El adjetivo de moda para comentar relatos. Con la manida escala que va desde «imprevisible» hasta «totalmente previsible», pasando por «casi previsible». Como si todo receptor estuviera preparado para cualquier giro de la trama. O como si por previsible el relato no poseyera un argumento poderoso y atrayente. Porque, al fin y al cabo, hay historias que no nos importa leer, ver o escuchar una y mil veces. Aunque apenas cambien los personajes, aunque rayen en lo convencional. O por abordar un tema con seso, incluso de forma frívola. Bien lo sabes.
Anda que no era previsible que me dejaras aquella noche por aquel macizo australiano —Uluṟu o como se llamara—. Tan previsible que te esperé a la mañana siguiente con el zumo, la tostada con frambuesa y el café con leche tibia, y te dejé preparada la ropa para el trabajo, no hice preguntas (de las que sabía las respuestas)…; regresaste.

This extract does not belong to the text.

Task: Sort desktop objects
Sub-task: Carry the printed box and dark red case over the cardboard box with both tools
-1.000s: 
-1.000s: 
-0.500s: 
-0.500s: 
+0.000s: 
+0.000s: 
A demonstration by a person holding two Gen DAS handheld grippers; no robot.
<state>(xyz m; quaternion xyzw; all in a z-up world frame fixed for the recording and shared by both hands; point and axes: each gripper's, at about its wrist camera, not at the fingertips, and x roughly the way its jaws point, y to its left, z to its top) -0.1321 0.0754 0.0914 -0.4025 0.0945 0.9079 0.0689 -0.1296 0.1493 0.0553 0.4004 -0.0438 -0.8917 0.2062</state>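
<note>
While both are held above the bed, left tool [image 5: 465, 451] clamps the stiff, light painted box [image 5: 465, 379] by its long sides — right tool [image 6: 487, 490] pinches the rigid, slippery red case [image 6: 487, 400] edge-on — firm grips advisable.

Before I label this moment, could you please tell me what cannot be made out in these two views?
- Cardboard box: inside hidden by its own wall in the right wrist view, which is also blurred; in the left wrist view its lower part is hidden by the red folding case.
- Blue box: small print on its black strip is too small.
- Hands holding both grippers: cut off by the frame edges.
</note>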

Tu cuello, tan lindo, había marcado horas antes el giro de acontecimientos desde que te volviste hacia él. Nada es improbable cuando hay atracción a primera vista, sobre todo cuando el otro está en las antípodas (bueno, casi). Debí imaginarlo antes: dos semanas previas al estreno de la película te tiraste repasándome toda la filmografía del susodicho. Cati, tu compañera de la productora, iba por el quinto cóctel cuando reía a carcajadas señalando la copa y señalándote, y cuando, tratando de guiñar un ojo, se le cayó una pestaña postiza en el combinado y casi se atraganta de la risa. Ese fue el guiño en realidad; cuando acudí a socorrerla, desapareciste entre la gente. Como se suele decir, no hay quinto malo.
¿Dónde voy a encontrar a alguien como tú? Quizá esté adelantando el guion; claro, porque hay miles de tipos mejores que yo, por muy loco que esté por ti, que lo estoy, pero es que estamos en los seis primeros meses de enchochamiento, ¡cómo no voy a estarlo! Por supuesto, tú también. Porque siempre has regresado. Porque siempre he sabido que regresarías. Porque nunca he conocido a nadie tan fiel. Y si no te gusta el adjetivo, podemos cambiarlo por previsible.
Si en verdad ha habido cuatro más, como sugirió tu compañera Cati, prefiero no saber cómo fue, pues también tengo mi corazoncito, por mucho que no me cueste imaginarlo. Tampoco es necesario que te hable de mis pecadillos. Además, son insustanciales; la trama seguiría los mismos derroteros. Respetas mis aficiones, que no es fácil. Ya te conté que en relaciones anteriores tuve problemas para dedicarme en cuerpo y alma a mi pasión literaria: unas veces, por los montones de libros y papeles; otras, por las noches en vela; otras, por mis ensimismamientos… Incluso me has ayudado a salir de atolladeros en más de un relato. Creo recordar que en el pasaje de la mesilla de caoba fuiste tú quien me propuso lo del despertador de luz proyectada como un mensaje encriptado que advertía a la protagonista del estado de vigilia, que no estaba soñando cuando la casa estaba a punto de ser desvalijada —vamos—.
Si no fuera también por tu aliento, en cada beso y en cada texto, me inundaría la soledad más de lo deseable. A veces temo haberte revelado todo lo que podría contarte. Es quizá ese temor que me falta el que me subyuga a ti, en ese afán que tengo de saber qué pasará después. Y, siendo así, es posible que no seas tan previsible y me aferre a ti como a una novela sin final.
De ahí mi miedo, cariño: que, aburrida de este personaje y de esta historia que soy yo, no regreses esta noche ni por la mañana. Te esperaré con el desayuno y todo listo para que sigamos como hasta ahora. Si no es así, decididamente, aceptaré el giro insospechado como buen amante y como buen amante de las buenas historias. Y no hará falta que leas esto.